I will be at Mile High Con this weekend. I'm not on any panels or doing any readings. For the second year in a row, I'm just going as a fan. It just worked out that way. I wasn't sure enough I'd have new fiction out to sign up for anything when the deadline came...and went. But I'll be around, so if you have a copy of something I wrote and want it signed, hit me up.

 Some thoughts on Arduino: When I was writing Junkbox Arduino, I did not realize how much I was taking the Arduino IDE and compiler for granted. There are better microcontrollers out there, most notably the NXP LPC1114, a 32 bit ARM device capable of running at 50MHz, and available in a DIP package. It sounds great until you try to get a development environment for it. Just try, I'll wait. Waiting... You can get the non-free one from NXP, windows only, you can get the GNU suite (a big install, whole separate compiler and everything) or you can diddle Clang/LLVM to generate code for it... but libraries? Documentation? It's all fragmentary, and much of it seems to be unfinished. For better or worse, Arduino puts all of that in one convenient glob. (I hope they keep doing that. There's talk of a web based tool, which I can't get behind at all.)

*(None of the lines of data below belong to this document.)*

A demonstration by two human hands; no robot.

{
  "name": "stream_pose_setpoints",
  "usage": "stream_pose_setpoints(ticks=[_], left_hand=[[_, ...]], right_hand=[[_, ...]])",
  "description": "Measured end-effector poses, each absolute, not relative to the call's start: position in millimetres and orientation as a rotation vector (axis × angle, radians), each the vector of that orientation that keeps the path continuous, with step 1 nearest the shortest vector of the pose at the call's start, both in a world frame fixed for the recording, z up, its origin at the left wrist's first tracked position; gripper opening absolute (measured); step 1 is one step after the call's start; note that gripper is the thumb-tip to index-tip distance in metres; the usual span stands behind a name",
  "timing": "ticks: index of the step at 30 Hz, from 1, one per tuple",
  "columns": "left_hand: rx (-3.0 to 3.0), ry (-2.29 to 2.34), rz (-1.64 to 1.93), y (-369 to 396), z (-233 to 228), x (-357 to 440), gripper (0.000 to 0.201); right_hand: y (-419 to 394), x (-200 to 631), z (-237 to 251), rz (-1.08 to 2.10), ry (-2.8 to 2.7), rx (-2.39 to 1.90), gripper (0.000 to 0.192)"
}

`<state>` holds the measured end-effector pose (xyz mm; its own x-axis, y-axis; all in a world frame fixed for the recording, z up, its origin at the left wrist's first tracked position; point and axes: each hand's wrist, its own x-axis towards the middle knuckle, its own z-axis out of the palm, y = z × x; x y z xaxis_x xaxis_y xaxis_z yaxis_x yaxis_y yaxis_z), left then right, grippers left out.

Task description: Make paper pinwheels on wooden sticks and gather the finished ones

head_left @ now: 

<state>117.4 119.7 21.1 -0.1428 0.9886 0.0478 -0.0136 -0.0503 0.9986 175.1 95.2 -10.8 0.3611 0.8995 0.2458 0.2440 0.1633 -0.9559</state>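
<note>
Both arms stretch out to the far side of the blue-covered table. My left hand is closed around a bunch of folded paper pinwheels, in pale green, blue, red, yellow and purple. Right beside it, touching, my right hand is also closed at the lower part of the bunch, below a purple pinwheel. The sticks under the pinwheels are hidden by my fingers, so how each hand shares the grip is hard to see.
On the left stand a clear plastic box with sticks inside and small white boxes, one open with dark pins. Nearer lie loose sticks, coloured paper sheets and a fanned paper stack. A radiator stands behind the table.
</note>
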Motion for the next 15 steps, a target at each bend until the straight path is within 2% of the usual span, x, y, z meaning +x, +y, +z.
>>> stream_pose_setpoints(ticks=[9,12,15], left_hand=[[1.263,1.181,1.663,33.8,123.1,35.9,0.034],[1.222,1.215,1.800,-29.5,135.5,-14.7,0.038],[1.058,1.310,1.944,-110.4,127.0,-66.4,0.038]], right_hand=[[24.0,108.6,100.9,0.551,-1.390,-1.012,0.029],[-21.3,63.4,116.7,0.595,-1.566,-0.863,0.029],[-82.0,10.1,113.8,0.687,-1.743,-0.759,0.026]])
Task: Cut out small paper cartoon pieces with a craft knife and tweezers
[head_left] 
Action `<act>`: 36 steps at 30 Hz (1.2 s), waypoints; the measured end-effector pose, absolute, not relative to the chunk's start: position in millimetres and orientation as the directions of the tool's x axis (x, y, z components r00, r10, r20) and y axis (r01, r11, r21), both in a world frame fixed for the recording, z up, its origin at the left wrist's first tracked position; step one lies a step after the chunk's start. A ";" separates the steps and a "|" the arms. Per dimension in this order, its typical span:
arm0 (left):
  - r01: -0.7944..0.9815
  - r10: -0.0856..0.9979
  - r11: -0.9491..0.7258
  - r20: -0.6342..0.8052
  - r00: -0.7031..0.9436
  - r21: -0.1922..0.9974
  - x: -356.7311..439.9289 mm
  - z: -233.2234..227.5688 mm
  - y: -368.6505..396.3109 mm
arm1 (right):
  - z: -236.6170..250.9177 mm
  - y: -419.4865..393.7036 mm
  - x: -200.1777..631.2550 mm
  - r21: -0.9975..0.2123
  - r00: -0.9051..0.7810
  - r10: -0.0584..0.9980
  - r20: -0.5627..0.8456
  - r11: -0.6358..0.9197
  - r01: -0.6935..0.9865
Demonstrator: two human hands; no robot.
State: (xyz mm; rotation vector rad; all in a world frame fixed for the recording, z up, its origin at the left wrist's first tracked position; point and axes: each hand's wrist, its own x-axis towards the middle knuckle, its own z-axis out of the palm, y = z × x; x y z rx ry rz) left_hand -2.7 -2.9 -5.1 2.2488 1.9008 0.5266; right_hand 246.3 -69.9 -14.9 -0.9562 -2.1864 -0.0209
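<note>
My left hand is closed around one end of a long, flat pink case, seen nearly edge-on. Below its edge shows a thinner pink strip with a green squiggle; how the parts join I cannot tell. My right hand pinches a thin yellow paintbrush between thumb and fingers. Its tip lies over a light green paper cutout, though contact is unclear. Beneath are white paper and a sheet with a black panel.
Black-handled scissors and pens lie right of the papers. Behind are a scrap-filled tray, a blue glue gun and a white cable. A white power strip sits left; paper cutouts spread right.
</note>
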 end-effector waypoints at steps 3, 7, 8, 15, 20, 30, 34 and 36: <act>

 It's worse if you want to get into programmable logic. There, you're either stuck with closed source, licensed stuff (free as in beer in some cases, but still) or stuff that's reverse engineered and of questionable legality (to say nothing of the fact that it could be weeks or months before API changes are caught up with) Even with old ICs like GALs, the tools are either antique (DOS based) or good but undocumented (Palwiz), and all the programming devices are reverse engineered. If you're wondering why I haven't started a new technical book, this stuff is why. The proprietary BS is on my nerves in a bad way, and I have a lot of questions whether I even could write about these things without stepping on someone's IP if it's not in the datasheet. I got a taste of it with the PATA/IDE project in Junkbox Arduino, and while the ANSI folks were very kind and helpful, (full props to them) I still didn't like it.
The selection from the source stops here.